Propel Data Source creation: Entering Amazon S3 bucket name and credentials.

4. Enter a table name

This can be anything you want, but it should make sense according to the data in your Parquet files. After you create the S3 Data Source, you can define more tables for different schemas.

5. Enter a path to the location of the Parquet files that constitute your table

For example path/to/your/files/**/*.parquet. If left blank, the entire bucket will be scanned.

Important

Specifying a path is strongly recommended, especially as the number of Parquet files in your S3 bucket increases. By specifying a path, Propel can skip over directories it doesn't need to read, thereby speeding up the syncing process.

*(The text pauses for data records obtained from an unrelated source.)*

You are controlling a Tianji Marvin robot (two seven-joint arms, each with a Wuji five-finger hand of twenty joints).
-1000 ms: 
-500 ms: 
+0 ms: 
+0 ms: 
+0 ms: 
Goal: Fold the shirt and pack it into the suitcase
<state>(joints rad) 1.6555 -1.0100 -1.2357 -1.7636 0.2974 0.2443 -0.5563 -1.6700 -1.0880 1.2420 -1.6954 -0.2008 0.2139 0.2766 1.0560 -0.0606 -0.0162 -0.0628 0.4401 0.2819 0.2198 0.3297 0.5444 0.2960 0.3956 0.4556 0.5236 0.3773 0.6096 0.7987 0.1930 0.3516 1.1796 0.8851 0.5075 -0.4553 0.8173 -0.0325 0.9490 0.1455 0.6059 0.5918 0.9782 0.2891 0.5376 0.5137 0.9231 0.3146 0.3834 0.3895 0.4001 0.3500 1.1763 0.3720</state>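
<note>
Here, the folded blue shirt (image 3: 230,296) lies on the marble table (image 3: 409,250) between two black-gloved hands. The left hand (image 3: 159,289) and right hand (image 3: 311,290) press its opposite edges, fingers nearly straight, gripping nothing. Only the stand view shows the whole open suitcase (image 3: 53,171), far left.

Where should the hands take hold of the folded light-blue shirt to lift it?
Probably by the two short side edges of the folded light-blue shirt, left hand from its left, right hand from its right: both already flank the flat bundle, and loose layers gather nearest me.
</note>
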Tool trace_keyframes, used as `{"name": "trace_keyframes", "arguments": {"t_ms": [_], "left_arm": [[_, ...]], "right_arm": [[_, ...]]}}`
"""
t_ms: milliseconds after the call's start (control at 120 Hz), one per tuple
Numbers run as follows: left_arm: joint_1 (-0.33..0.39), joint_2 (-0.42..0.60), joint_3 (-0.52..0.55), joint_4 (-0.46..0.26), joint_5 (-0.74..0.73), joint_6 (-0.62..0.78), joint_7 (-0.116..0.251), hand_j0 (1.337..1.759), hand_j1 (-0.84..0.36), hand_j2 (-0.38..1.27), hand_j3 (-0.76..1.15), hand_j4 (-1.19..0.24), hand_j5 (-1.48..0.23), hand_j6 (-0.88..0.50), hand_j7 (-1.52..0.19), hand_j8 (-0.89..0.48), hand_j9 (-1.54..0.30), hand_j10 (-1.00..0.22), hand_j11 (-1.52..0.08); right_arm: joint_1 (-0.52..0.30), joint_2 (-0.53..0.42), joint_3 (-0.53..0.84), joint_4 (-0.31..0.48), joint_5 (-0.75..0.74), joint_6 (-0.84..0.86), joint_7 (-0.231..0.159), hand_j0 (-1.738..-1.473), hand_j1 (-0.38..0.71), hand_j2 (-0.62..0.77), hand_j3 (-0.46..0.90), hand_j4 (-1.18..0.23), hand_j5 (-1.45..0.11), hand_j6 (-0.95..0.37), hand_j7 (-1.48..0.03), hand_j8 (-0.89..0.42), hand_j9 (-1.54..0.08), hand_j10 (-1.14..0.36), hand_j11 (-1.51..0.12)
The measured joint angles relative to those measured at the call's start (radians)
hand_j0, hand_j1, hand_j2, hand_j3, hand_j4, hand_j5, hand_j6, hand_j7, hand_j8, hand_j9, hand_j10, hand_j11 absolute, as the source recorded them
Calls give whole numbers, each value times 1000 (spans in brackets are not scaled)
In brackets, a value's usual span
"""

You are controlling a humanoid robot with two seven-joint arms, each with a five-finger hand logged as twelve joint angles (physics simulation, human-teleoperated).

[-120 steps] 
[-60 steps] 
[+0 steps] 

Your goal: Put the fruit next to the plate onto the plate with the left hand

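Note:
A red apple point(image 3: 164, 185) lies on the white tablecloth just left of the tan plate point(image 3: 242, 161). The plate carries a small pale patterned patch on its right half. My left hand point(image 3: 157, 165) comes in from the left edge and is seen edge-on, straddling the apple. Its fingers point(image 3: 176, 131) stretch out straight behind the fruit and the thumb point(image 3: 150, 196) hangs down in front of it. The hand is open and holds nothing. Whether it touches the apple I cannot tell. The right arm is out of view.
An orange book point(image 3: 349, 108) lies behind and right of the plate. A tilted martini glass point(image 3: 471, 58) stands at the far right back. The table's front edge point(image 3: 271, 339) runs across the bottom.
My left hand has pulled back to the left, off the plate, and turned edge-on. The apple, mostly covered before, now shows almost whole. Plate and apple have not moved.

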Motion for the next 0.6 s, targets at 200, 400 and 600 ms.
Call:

Propel Data Source creation: Entering Amazon S3 bucket name and credentials.

6. Define table schema

There are two ways to define the schema for the table.

  • Drag and drop a Parquet file from your filesystem. The Parquet file's schema should match the Parquet files located in your S3 bucket. Propel will scan the file and generate the schema based on the data.
Important

Propel does not upload the file, the file is scanned locally in the browser for discovering the schema only.

  • Alternatively, you can define the schema manually by the specifying the name, type, and nullability for each column you want to import.

    Propel Data Source creation: Entering Amazon S3 bucket name and credentials.

Once the schema is defined, click "Next".

If successful, you'll see a green "Data Source created" notification along with the S3 Data Source details.

7. Verify your setup ✅

To verify your setup, click on the "Table details" button, where you can view the S3 bucket details and table schema for the imported table.

Now that you have your Amazon S3 Data Source created, you can proceed to creating a Data Pool.